DATA SECTION Start Marker

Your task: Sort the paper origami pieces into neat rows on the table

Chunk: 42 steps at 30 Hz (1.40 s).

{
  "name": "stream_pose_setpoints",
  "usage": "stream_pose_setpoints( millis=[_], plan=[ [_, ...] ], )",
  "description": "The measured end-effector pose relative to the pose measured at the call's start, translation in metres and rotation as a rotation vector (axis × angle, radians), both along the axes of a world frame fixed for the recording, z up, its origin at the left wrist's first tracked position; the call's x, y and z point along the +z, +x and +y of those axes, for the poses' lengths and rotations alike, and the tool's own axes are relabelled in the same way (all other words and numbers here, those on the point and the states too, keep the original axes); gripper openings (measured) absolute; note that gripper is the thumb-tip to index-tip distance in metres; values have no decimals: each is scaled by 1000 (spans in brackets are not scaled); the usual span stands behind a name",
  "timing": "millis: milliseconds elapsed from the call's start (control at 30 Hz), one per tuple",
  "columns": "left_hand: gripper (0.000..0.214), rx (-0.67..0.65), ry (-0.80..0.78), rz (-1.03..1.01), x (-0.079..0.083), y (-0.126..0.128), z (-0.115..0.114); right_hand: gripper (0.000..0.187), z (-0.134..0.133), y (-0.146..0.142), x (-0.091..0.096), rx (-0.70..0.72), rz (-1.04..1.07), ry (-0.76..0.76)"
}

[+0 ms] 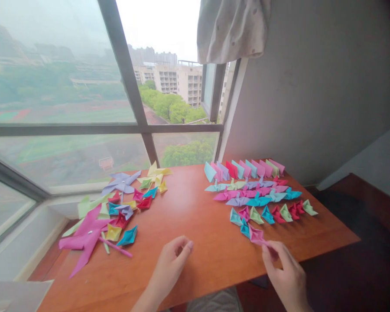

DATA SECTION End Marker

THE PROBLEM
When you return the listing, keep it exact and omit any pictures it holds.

RESPONSE TO THE EXERCISE
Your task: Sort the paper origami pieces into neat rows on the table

Chunk: 42 steps at 30 Hz (1.40 s).

{
  "name": "stream_pose_setpoints",
  "usage": "stream_pose_setpoints( millis=[_], plan=[ [_, ...] ], )",
  "description": "The measured end-effector pose relative to the pose measured at the call's start, translation in metres and rotation as a rotation vector (axis × angle, radians), both along the axes of a world frame fixed for the recording, z up, its origin at the left wrist's first tracked position; the call's x, y and z point along the +z, +x and +y of those axes, for the poses' lengths and rotations alike, and the tool's own axes are relabelled in the same way (all other words and numbers here, those on the point and the states too, keep the original axes); gripper openings (measured) absolute; note that gripper is the thumb-tip to index-tip distance in metres; values have no decimals: each is scaled by 1000 (spans in brackets are not scaled); the usual span stands behind a name",
  "timing": "millis: milliseconds elapsed from the call's start (control at 30 Hz), one per tuple",
  "columns": "left_hand: gripper (0.000..0.214), rx (-0.67..0.65), ry (-0.80..0.78), rz (-1.03..1.01), x (-0.079..0.083), y (-0.126..0.128), z (-0.115..0.114); right_hand: gripper (0.000..0.187), z (-0.134..0.133), y (-0.146..0.142), x (-0.091..0.096), rx (-0.70..0.72), rz (-1.04..1.07), ry (-0.76..0.76)"
}

[+0 ms] 

The exercise is finished.